**YOUR ASSIGNMENT:**
Each line of the listing where "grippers" appears should be reported.

**DATASET CONTENT:**
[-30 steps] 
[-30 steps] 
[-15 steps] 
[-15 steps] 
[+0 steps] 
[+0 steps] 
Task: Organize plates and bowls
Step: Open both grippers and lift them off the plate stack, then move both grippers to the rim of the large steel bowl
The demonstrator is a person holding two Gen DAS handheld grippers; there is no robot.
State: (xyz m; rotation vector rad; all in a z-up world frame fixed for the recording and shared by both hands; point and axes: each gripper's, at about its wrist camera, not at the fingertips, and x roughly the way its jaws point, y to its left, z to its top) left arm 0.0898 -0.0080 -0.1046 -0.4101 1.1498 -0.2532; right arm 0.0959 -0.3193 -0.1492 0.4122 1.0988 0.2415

**FINISHED TASK:**
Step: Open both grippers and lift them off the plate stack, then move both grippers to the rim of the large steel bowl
The demonstrator is a person holding two Gen DAS handheld grippers; there is no robot.

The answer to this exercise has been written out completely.